Pumpkins King Size Version Peanut Butter Milk Chocolate from Reese’s
The Peanut Butter Pumpkins were ... well, they’re honestly just Reese’s Peanut Butter Cups that sort of look like pumpkins. Disappointingly, they aren’t flavoured with pumpkin – but perhaps that’s for the better. Reese’s already taste as amazing as a combo of peanut butter and milk chocolate should do, so there’s really no need to mess with a winning formula.
I guess these would be a treat but the packet did promise tricks, like hot or sour gums, and we were so up for it. Pretty disappointing then when they weren’t any more hot or sour than the regular kind. The packaging is plastic and nothing special, but I’m glad to see that the sweets are not individually wrapped. So these can score a bit for being environmentally unscary. I’m sad that none of them were filled or really scary looking though. Boo!
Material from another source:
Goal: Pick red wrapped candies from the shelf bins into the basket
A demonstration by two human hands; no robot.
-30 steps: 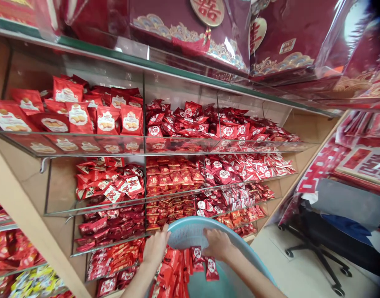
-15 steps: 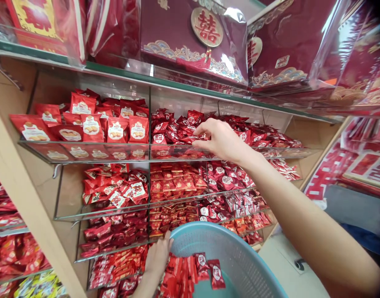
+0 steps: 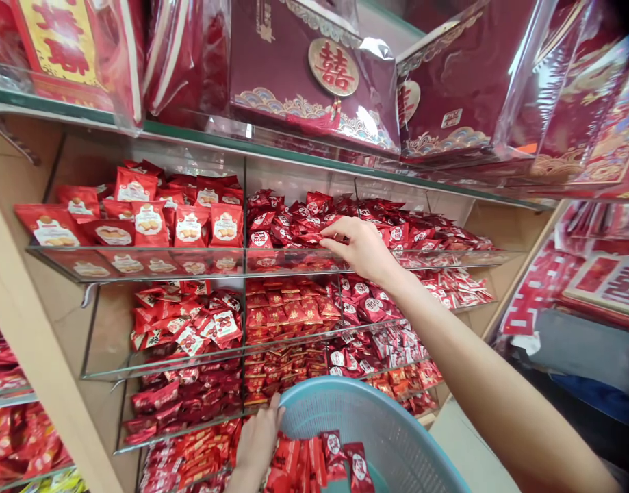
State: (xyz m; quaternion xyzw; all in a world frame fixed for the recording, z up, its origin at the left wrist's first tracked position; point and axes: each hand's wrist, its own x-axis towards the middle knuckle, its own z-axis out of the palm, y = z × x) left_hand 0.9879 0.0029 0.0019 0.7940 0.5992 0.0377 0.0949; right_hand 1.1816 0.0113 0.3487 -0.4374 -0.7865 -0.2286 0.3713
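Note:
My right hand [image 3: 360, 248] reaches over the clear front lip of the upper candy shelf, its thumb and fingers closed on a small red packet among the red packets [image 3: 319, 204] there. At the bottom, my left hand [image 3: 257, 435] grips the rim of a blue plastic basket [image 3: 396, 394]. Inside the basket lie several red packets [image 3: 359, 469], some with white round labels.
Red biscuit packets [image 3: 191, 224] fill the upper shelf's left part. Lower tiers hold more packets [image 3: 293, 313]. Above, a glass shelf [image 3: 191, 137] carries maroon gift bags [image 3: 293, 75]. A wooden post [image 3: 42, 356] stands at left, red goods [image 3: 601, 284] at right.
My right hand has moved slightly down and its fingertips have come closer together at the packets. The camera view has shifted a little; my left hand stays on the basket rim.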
Pumpkin rock candy from Wonderland
First off, the only thing “pumpkin rock” about these “treats” is the image on the coffin-shaped box. It shows three pumpkin-headed rockers in a heavy metal band. Inside the box, though, are two kinds of boring sweets, both worthy of your grandmother’s ancient candy bowl. The first is something like a very thick candy heart. It’s chalky and powdery, and tastes of sugar and dust and not much else. The other is a round, orange, hard candy. Although really it’s orange in colour only. Once again, the flavour is limited to sugar. You’re better off saving this as something you can load your slingshot with, in case of a zombie attack.
Milky box snack from CLB
Once again, just like at mooncake time, the packaging is the entire product. Inside, it’s just plain white cookies. Tiny biscuits like these aren’t your typical Halloween treat (just imagine getting a loose bicky in your treat bag … weird) but they were surprisingly tasty. True, they had no weird marshmallow or gummy texture, and they weren’t in the shape of ghosts or pumpkins or anything scary (unless you think rectangles are scary – oooh! Four right-angles! Terrifying!), but they were one of the yummiest things we tried. A nice break from the lame gunk of most other Halloween sweets.